Que alimentos é que os nutricionistas pedem aos idosos para comerem?

Estamos a falar de fibra (fibra alimentar). Os nutricionistas chamam-lhe um herói subestimado para as pessoas mais velhas. De acordo com as estatísticas, mais de 90% dos adultos não ingerem a dose diária recomendada, o que conduz a graves consequências para a saúde.

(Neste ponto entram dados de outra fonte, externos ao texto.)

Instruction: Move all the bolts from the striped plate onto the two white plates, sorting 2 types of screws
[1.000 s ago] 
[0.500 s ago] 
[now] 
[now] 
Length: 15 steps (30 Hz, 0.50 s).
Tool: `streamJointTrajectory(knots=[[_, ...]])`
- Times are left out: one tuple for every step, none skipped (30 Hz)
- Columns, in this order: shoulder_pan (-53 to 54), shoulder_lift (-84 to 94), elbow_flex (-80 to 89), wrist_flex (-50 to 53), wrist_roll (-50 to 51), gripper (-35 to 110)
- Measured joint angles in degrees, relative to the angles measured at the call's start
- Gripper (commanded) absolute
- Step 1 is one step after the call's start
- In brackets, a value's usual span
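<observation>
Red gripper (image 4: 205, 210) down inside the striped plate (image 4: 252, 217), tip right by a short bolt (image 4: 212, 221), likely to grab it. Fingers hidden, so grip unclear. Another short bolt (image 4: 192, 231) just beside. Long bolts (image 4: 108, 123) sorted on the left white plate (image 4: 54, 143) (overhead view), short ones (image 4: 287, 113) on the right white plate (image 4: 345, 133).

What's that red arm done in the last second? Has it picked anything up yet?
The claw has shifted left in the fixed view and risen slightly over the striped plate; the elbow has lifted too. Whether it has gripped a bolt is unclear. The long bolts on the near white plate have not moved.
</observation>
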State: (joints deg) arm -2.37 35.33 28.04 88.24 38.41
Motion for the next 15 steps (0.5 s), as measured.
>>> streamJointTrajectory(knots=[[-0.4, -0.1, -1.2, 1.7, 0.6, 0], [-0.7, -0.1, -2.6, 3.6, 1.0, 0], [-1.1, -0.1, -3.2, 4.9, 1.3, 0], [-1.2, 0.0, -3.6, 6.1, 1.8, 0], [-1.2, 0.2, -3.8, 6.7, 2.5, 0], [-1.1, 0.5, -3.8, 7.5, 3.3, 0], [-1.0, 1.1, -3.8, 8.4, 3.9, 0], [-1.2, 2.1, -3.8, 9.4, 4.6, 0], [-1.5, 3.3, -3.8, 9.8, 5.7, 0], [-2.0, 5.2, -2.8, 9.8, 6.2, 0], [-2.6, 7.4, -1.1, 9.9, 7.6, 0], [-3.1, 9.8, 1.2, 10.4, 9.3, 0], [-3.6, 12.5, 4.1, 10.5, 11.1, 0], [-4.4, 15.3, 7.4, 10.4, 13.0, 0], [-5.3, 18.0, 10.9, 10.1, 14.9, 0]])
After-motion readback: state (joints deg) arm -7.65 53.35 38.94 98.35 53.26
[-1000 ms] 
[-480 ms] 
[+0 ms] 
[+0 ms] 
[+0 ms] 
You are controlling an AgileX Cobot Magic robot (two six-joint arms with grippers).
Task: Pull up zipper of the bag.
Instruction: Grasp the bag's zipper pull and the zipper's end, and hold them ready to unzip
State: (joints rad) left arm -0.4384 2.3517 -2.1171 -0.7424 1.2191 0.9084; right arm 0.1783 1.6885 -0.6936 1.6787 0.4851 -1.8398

Aqui estão 4 razões pelas quais a fibra deve ser um pilar no seu prato depois dos 50 anos:

  • Salvação intestinal. À medida que envelhecemos, a digestão torna-se “preguiçosa”. As fibras evitam a obstipação e mantêm a regularidade, o que é fundamental para uma vida confortável.
  • Proteção do coração. A fibra solúvel actua como uma esponja, capturando o “mau” colesterol e removendo-o do corpo antes que possa obstruir as artérias.
  • Controlo do peso e da diabetes. A fibra solúvel é um alimento que retarda a absorção do açúcar, evitando picos de insulina, e dá uma sensação de saciedade durante muito tempo, sendo a melhor forma de evitar comer em excesso.
  • Combater a inflamação. Um microbioma saudável que é nutrido por fibras reduz a inflamação crónica no corpo, o principal motor do envelhecimento.

Qual a quantidade de fibra necessária por dia?

Para as mulheres a partir dos 50 anos recomenda-se 21 gramas e para os homens 30 gramas por dia.

Os 5 melhores alimentos para se saciar hoje:

  1. Bagas (especialmente framboesas e amoras).
  2. Leguminosas (lentilhas, grão-de-bico, feijão).
  3. Cereais integrais (aveia, quinoa).
  4. Frutos secos e sementes (chia, linhaça, amêndoas).
  5. Legumes (couves de bruxelas, brócolos, cenouras).

Comece por pequenas coisas: adicione um punhado de bagas à sua papa matinal ou substitua o arroz branco por lentilhas.